▸ **DATASET SECTION**
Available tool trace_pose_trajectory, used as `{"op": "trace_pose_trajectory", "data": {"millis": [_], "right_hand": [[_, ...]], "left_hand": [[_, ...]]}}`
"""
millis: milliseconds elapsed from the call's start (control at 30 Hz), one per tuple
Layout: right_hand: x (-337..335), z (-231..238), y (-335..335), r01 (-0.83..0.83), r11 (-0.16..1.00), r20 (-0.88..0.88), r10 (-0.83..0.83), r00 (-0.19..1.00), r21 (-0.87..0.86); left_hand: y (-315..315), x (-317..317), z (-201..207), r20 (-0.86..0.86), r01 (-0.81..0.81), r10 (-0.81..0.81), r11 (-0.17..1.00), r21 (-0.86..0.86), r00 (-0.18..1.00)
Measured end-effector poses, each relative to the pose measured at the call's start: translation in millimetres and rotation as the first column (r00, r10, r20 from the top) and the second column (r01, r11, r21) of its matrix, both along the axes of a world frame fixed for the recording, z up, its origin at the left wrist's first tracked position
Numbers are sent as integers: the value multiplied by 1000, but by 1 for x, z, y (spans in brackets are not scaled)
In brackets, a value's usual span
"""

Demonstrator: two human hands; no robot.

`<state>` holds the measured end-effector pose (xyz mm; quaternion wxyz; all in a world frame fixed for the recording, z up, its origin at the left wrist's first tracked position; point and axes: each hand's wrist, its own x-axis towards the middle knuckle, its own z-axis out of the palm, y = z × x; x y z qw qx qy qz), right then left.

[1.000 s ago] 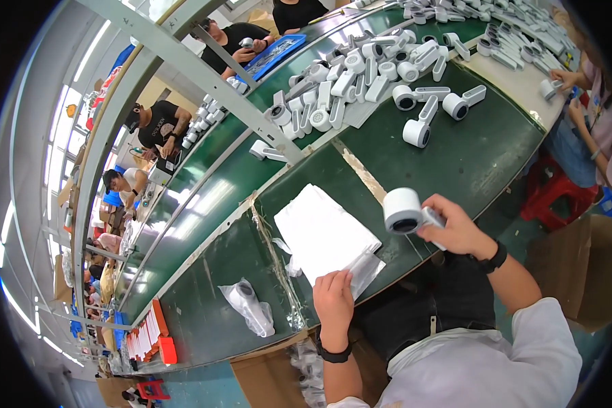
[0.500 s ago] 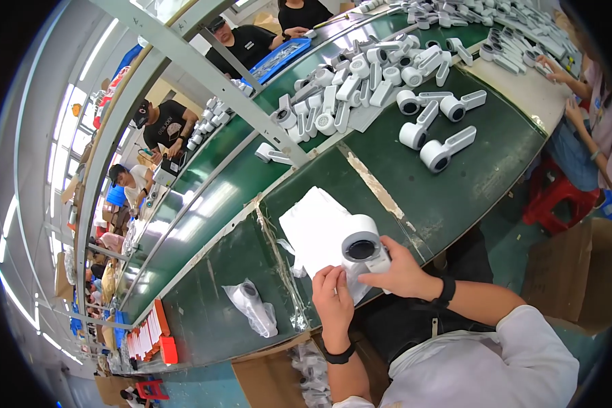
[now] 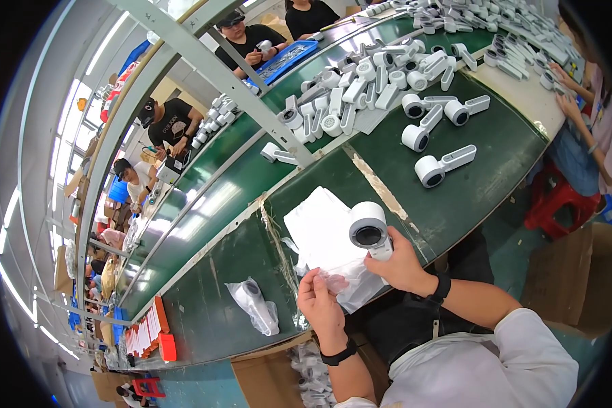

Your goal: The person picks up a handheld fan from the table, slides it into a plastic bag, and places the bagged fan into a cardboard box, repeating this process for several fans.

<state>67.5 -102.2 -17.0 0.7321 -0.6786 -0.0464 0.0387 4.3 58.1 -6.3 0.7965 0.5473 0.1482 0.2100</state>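
Note:
My right hand [image 3: 401, 266] grips a white handheld device [image 3: 368, 216] by its handle. The device has a round head with a grey ring and a dark round face, tilted toward me. My left hand [image 3: 321, 306] pinches the edge of a clear plastic bag [image 3: 358, 289], which hangs below the device and spreads toward the right hand. Both hands are over the near edge of the green table. Just beyond them lies a stack of white sheets or flat bags [image 3: 316, 221]. Left of my left hand, a similar device in a clear bag [image 3: 253, 306] rests on the table.
Several loose devices [image 3: 428, 170] lie at the right, before a large pile [image 3: 360, 85]. A metal frame post [image 3: 251, 102] rises beyond the table. Orange-red boxes [image 3: 153, 330] sit at far left; a cardboard box [image 3: 272, 377] with bagged devices stands below. Co-workers sit across and right.
My left hand has moved left and down, away from the device, drawing the bag's edge along. The device has shifted slightly right and up in my right hand.

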Motion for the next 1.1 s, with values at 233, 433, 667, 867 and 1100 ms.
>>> {"op": "trace_pose_trajectory", "data": {"millis": [233,433,667,867,1100], "right_hand": [[-5,3,1,-4,998,47,7,999,-64],[-5,10,-22,-60,987,-2,60,998,-147],[-4,21,-76,-377,886,165,428,888,-268],[1,41,-87,-634,612,-14,714,700,-473],[21,39,-68,-814,414,-250,807,535,-407]], "left_hand": [[-9,6,-17,27,-138,139,908,396,990],[-14,1,5,-84,-46,60,985,166,995],[-17,4,-2,-23,-66,72,976,205,997],[-28,8,5,-71,-17,41,951,309,997],[-18,1,16,-41,120,-114,888,444,993]]}}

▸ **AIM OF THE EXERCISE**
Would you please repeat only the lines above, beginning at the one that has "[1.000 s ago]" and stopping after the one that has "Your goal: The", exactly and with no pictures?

▸ **THE COMPLETED TASK**
[1.000 s ago] 
[0.500 s ago] 
[now] 

Your goal: The person picks up a handheld fan from the table, slides it into a plastic bag, and places the bagged fan into a cardboard box, repeating this process for several fans.

The requested output is now complete.